## Material for this exercise:
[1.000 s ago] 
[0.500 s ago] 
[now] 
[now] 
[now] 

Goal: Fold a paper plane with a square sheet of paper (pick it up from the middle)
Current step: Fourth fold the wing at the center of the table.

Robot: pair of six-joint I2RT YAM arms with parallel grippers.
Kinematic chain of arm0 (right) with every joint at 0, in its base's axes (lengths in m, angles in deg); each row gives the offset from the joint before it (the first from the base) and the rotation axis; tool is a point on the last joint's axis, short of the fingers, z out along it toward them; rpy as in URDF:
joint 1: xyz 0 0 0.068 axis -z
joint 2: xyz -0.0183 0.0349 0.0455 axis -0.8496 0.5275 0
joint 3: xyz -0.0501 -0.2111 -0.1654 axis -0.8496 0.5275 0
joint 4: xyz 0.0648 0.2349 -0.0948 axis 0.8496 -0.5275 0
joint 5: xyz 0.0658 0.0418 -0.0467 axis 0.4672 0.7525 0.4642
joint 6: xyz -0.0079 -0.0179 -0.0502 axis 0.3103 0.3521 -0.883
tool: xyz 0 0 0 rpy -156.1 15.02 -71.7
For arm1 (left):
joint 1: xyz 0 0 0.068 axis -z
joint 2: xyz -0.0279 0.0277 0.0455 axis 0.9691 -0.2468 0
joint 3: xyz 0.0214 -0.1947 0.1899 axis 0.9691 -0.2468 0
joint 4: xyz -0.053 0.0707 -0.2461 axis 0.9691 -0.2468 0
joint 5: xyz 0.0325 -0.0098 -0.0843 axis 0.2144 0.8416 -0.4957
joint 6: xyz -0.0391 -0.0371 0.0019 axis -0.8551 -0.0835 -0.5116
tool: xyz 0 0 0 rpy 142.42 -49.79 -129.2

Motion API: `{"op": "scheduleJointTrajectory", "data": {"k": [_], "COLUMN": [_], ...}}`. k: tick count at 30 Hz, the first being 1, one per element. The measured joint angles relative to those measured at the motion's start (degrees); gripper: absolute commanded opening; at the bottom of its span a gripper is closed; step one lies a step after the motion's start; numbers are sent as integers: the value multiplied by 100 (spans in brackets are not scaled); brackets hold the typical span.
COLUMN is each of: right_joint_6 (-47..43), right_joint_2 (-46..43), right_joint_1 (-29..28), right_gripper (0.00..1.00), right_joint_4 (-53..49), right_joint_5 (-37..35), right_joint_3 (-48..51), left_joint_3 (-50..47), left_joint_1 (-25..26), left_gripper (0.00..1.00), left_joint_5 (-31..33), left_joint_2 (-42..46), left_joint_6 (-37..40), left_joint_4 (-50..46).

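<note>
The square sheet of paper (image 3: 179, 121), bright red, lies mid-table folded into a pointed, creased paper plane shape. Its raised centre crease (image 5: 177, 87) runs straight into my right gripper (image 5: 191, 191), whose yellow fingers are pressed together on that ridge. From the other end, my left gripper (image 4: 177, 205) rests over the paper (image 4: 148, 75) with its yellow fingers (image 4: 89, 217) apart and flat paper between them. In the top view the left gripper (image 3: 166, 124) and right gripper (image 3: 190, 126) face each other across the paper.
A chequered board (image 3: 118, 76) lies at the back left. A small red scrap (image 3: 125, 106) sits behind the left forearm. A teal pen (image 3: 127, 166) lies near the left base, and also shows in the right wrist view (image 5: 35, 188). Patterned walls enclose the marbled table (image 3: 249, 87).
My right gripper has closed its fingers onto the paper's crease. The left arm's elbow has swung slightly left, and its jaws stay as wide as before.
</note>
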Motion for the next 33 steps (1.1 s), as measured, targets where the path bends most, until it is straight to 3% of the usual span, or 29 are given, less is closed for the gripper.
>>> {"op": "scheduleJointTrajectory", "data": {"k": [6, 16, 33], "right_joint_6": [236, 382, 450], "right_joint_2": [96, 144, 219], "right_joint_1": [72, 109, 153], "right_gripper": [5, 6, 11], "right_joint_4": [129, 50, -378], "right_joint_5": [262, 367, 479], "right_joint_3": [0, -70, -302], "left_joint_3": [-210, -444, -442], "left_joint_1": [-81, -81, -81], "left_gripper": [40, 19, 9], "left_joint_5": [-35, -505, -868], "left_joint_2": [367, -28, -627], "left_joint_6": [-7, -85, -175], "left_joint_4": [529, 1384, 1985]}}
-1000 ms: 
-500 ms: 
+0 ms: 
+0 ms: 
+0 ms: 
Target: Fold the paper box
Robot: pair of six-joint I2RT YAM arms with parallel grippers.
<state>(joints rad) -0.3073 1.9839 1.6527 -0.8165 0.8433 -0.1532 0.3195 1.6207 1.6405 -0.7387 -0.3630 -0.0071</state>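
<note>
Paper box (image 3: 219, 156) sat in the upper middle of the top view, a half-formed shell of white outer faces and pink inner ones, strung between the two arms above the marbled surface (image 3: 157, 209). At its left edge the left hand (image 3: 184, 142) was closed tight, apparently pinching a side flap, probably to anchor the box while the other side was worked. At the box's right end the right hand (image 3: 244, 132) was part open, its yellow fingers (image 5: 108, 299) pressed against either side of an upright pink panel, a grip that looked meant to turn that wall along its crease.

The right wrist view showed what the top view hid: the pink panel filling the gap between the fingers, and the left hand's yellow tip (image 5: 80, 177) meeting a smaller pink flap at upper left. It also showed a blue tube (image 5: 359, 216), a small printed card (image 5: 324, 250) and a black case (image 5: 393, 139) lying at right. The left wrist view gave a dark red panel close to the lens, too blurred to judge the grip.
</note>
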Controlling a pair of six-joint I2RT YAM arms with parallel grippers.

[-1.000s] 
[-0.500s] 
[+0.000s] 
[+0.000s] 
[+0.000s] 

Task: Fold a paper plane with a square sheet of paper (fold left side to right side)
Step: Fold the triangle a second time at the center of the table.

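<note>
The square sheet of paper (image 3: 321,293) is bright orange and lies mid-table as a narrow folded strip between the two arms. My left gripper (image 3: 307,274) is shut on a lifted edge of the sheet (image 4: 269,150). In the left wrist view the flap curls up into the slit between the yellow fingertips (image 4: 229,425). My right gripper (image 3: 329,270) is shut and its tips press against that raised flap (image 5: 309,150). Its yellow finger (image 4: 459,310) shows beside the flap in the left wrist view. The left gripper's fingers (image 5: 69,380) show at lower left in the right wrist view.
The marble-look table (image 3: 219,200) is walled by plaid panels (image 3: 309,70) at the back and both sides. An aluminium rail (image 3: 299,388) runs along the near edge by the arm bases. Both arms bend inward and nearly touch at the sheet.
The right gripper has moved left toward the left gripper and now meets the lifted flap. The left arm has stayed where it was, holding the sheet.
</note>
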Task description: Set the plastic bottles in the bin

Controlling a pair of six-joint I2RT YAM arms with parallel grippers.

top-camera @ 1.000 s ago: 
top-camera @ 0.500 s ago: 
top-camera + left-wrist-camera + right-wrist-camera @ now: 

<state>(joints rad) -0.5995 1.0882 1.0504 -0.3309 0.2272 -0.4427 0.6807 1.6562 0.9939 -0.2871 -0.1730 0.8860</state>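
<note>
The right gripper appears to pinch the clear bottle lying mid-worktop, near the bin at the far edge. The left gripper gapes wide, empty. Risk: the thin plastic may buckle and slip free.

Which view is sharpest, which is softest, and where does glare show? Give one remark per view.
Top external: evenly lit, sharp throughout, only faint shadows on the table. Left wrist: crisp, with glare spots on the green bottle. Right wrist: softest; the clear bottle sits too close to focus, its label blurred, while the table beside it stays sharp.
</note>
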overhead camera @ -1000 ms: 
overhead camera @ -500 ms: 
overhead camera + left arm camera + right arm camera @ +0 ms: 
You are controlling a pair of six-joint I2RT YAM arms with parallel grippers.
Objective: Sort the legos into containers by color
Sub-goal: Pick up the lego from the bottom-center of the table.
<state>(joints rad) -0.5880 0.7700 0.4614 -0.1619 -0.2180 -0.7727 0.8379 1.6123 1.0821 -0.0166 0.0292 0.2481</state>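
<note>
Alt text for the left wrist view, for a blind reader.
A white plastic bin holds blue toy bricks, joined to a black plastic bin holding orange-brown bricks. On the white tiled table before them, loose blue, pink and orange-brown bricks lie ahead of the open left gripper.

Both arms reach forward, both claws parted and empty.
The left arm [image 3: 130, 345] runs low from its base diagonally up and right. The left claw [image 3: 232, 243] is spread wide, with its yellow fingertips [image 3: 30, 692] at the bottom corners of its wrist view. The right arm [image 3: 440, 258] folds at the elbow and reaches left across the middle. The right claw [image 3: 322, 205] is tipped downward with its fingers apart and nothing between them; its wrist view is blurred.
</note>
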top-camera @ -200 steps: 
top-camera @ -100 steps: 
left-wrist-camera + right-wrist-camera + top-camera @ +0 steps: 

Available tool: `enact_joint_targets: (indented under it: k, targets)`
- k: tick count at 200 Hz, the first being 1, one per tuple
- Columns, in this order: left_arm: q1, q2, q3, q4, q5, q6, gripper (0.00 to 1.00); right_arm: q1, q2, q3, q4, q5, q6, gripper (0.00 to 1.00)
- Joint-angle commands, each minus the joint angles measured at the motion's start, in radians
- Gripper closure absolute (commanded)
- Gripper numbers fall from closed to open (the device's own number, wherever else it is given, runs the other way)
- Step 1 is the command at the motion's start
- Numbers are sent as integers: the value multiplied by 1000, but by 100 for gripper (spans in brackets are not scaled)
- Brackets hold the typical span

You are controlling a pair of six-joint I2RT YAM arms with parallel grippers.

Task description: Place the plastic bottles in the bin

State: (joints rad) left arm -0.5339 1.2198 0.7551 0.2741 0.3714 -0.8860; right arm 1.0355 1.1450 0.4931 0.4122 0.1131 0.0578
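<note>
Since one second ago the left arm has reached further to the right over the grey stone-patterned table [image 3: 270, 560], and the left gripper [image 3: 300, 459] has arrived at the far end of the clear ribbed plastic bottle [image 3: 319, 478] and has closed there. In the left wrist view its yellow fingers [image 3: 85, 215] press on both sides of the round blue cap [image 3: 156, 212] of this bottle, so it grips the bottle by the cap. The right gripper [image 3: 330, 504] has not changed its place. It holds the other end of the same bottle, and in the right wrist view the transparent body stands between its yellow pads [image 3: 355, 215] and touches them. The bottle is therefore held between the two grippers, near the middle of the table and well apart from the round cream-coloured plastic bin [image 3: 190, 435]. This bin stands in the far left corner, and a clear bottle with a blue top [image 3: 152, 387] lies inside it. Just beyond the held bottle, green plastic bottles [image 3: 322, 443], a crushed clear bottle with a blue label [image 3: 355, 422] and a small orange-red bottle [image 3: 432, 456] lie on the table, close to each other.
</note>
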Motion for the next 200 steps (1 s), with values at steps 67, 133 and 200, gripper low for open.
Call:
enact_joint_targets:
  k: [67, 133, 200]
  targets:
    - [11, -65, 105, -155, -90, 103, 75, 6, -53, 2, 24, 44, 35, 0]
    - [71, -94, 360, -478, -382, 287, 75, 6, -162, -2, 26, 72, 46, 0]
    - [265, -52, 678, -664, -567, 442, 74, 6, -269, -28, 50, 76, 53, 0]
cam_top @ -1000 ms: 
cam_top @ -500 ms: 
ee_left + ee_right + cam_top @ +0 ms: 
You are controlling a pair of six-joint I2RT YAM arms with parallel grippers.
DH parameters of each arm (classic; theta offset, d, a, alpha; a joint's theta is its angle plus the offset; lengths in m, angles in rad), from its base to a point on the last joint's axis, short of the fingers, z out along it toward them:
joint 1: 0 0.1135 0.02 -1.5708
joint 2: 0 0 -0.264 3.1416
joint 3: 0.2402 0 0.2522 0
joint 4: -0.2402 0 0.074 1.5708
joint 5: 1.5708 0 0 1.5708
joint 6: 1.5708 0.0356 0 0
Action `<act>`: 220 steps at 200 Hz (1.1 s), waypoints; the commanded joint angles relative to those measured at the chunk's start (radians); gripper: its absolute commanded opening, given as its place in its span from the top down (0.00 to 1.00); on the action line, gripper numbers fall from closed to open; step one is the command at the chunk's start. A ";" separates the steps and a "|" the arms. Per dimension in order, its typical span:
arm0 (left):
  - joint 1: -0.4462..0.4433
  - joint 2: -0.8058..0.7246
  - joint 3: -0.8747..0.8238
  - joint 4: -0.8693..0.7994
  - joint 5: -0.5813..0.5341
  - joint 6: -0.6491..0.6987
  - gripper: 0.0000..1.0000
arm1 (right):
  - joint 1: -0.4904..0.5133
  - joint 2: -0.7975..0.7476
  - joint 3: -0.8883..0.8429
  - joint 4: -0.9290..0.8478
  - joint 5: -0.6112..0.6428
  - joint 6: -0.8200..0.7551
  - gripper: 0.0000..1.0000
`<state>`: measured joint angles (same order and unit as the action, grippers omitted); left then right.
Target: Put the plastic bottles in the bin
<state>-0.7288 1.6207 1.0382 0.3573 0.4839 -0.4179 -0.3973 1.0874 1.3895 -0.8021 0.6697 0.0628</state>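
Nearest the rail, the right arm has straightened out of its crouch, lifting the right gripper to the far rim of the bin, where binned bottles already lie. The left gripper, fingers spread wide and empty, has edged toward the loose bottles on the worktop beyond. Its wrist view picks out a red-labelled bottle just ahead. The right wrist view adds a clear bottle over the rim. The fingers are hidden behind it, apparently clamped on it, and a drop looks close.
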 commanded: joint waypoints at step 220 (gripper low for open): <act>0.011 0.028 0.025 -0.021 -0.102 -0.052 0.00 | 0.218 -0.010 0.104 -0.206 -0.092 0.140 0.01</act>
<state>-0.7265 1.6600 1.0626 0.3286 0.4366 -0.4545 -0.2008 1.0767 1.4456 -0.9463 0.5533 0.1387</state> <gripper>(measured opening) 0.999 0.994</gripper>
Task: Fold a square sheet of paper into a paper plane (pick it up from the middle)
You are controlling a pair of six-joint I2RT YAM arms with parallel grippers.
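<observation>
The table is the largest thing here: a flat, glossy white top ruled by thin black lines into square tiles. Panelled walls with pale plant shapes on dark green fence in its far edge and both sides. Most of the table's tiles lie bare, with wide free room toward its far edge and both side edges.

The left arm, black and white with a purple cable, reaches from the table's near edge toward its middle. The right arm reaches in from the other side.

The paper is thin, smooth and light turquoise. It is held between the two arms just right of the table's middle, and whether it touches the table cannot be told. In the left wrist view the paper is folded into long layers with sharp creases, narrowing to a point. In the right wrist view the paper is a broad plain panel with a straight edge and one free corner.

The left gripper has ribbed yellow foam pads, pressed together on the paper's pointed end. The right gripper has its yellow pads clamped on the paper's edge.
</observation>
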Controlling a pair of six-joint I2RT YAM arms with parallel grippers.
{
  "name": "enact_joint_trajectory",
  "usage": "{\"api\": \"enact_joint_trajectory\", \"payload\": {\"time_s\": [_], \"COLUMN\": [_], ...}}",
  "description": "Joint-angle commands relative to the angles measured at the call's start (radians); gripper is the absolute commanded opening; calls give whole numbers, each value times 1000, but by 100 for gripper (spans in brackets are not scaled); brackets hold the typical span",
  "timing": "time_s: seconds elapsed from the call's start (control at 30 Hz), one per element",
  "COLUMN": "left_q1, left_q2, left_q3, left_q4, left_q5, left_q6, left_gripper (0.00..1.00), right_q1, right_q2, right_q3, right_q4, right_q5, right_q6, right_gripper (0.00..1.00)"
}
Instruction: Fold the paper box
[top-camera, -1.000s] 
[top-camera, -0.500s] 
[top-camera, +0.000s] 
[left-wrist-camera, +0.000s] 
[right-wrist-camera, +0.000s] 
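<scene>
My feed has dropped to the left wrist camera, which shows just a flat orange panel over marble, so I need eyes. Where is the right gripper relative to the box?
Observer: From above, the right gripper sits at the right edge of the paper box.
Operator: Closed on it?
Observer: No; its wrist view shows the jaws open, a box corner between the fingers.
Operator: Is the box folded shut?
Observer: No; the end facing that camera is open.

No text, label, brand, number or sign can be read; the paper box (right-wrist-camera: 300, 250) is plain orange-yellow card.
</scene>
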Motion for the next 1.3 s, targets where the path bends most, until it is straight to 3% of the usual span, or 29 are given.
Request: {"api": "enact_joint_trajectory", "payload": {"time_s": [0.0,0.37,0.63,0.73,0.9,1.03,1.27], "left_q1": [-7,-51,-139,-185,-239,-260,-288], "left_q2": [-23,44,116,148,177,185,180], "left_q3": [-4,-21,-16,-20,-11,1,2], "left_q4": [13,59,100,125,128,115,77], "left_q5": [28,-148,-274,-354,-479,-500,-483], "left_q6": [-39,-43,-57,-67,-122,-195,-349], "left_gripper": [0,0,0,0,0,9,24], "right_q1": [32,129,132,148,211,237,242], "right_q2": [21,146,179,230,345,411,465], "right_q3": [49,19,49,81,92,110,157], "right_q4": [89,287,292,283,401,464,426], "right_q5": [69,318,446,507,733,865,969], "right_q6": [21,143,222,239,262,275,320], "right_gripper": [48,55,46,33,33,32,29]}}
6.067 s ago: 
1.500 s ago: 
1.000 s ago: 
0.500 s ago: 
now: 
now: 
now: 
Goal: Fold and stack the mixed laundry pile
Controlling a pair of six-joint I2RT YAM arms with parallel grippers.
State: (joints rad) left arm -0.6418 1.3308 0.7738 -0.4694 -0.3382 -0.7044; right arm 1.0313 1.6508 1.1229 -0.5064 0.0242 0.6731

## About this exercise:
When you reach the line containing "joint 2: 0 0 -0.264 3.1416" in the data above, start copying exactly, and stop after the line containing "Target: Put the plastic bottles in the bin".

## Completed exercise:
joint 2: 0 0 -0.264 3.1416
joint 3: 0.2402 0 0.2522 0
joint 4: -0.2402 0 0.074 1.5708
joint 5: 1.5708 0 0 1.5708
joint 6: 1.5708 0.0356 0 0
Action `<act>`: 220 steps at 200 Hz (1.1 s), waypoints; the commanded joint angles relative to those measured at the chunk's start (radians); gripper: its absolute commanded opening, given as its place in its span from the top down (0.00 to 1.00); on the action line, gripper numbers fall from closed to open; step one is the command at the chunk's start. A ";" separates the steps and a "|" the arms. Per dimension in order, its typical span:
arm0 (left):
  - joint 1: -0.4462..0.4433
  - joint 2: -0.8058..0.7246
  - joint 3: -0.8747..0.8238
  - joint 4: -0.8693..0.7994
  - joint 5: -0.5813..0.5341
  - joint 6: -0.6491..0.6987
  - gripper: 0.0000..1.0000
arm1 (right):
  - joint 1: -0.4904..0.5133
  - joint 2: -0.7975..0.7476
  - joint 3: -0.8883..0.8429
  - joint 4: -0.9290..0.8478
  - joint 5: -0.6112..0.6428
  - joint 6: -0.8200..0.7551
  - gripper: 0.0000..1.0000
`<state>`: measured joint angles (same order and unit as the action, grippers omitted); left then right.
Target: Put the plastic bottles in the bin

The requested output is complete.